Cell Phones May Not Be Searched Incident to Arrest Says Unanimous Supreme Court

• Riley v. California, 573 US ___, 134 SC 2473, ___ LE3 ___ (14) #13-132

In a rare unanimous opinion on a search case, the United States Supreme Court holds that law enforcement must first obtain a search warrant before checking the contents of a cell phone. In doing so they explicitly reject the idea that such a search is justified as “incident to arrest.”

The decision combines two cases with simple fact patterns. Riley’s was as follows

Riley was stopped for a traffic violation, which eventually led to his arrest on weapons charges. An officer searching Riley incident to the arrest seized a cell phone from Riley’s pants pocket. The officer accessed information on the phone and noticed the repeated use of a term associated with a street gang. At the police station two hours later, a detective specializing in gangs further examined the phone’s digital contents. Based in part on photographs and videos that the detective found, the State charged Riley in connection with a shooting that had occurred a few weeks earlier and sought an enhanced sentence based on Riley’s gang membership. Riley moved to suppress all evidence that the police had obtained from his cell phone. The trial court denied the motion, and Riley was convicted.

The California Court of Appeal affirmed.

The United States Supreme Court, per Roberts, C.J., reversed and remanded. The gist of the holding:

Cell phones differ in both a quantitative and a qualitative sense from other objects that might be carried on an arrestee’s per- son. Notably, modern cell phones have an immense storage capacity. Before cell phones, a search of a person was limited by physical realities and generally constituted only a narrow intrusion on privacy. But cell phones can store millions of pages of text, thousands of pictures, or hundreds of videos. This has several interrelated privacy consequences. First, a cell phone collects in one place many distinct types of information that reveal much more in combination than any isolated record. Second, the phone’s capacity allows even just one type of information to convey far more than previously possible. Third, data on the phone can date back for years. In addition, an element of pervasiveness characterizes cell phones but not physical records. A decade ago officers might have occasionally stumbled across a highly personal item such as a diary, but today many of the more than 90% of American adults who own cell phones keep on their person a digital record of nearly every aspect of their lives.

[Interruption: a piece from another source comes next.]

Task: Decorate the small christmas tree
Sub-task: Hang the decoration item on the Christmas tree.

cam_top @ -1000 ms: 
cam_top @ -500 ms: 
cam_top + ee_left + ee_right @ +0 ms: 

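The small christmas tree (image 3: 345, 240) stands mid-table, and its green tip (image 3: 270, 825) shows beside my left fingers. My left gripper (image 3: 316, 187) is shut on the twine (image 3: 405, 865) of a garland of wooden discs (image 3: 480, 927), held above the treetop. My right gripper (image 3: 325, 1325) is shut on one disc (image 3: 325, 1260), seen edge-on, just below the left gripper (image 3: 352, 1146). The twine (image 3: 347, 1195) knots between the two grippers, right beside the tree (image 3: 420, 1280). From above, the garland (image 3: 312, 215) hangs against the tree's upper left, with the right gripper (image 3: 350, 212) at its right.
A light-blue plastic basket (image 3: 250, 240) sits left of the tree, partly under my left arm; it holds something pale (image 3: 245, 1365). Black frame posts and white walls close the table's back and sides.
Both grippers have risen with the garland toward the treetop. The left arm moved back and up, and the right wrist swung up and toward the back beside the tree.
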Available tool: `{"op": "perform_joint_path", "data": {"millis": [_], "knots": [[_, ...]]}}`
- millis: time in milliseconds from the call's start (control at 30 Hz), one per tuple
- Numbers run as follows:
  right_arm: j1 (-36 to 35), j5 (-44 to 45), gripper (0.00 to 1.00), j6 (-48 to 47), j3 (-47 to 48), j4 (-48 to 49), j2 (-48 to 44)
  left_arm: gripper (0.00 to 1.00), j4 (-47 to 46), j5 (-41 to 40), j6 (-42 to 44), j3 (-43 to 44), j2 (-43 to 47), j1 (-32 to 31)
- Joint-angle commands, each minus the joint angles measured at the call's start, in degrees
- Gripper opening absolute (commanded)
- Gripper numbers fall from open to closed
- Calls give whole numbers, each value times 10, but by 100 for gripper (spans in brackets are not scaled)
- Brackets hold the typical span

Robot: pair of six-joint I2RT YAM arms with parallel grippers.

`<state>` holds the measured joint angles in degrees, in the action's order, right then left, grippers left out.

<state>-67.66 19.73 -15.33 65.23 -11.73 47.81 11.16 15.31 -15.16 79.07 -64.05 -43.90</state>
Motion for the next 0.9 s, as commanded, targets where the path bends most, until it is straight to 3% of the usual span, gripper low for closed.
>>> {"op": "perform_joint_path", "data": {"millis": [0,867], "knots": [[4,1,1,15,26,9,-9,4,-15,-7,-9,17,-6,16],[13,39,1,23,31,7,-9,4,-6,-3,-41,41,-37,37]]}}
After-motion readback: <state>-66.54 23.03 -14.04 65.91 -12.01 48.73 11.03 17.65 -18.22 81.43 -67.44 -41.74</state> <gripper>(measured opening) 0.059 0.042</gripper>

The Court recognized that there may be case-specific exigent circumstances (such as a child abduction or the texting of an accomplice to detonate a bomb) which allow for a cell phones data to be searched. But that was not the case here.

In his concurring opinion, Justice Alito said:

Many forms of modern technology are making it easier and easier for both government and private entities to amass a wealth of information about the lives of ordinary Americans, and at the same time, many ordinary Americans are choosing to make public much information that was seldom revealed to outsiders just a few decades ago….In light of these developments, it would be very unfortunate if privacy protection in the 21st century were left primarily to the federal courts using the blunt instrument of the Fourth Amendment.

NOTE: The contrary holding of the California Supreme Court in Diaz, 51 C4 84, 119 CR3 105, 244 P3 501 (11) is no longer good law.

No Detention With Police Emergency Lights on Parked Car; Split in Appellate Courts

• Brown, 226 CA4 142, 171 CR3 480 (14)

In People v. Bailey, 176 CA3 3402 (85), the court held that emergency lights from a police car would lead a reasonable person to believe he is being detained.

This case disagrees with Bailey, and holds that when a car is parked, police lights alone don’t amount to a detention.

Sheriffs were investigating a report of a fight in an alley. They drove in as Def’s car drove out, but didn’t see any people. They turned around and found Def parked, with brake lights on. They pulled up and turned on the overhead emergency lights.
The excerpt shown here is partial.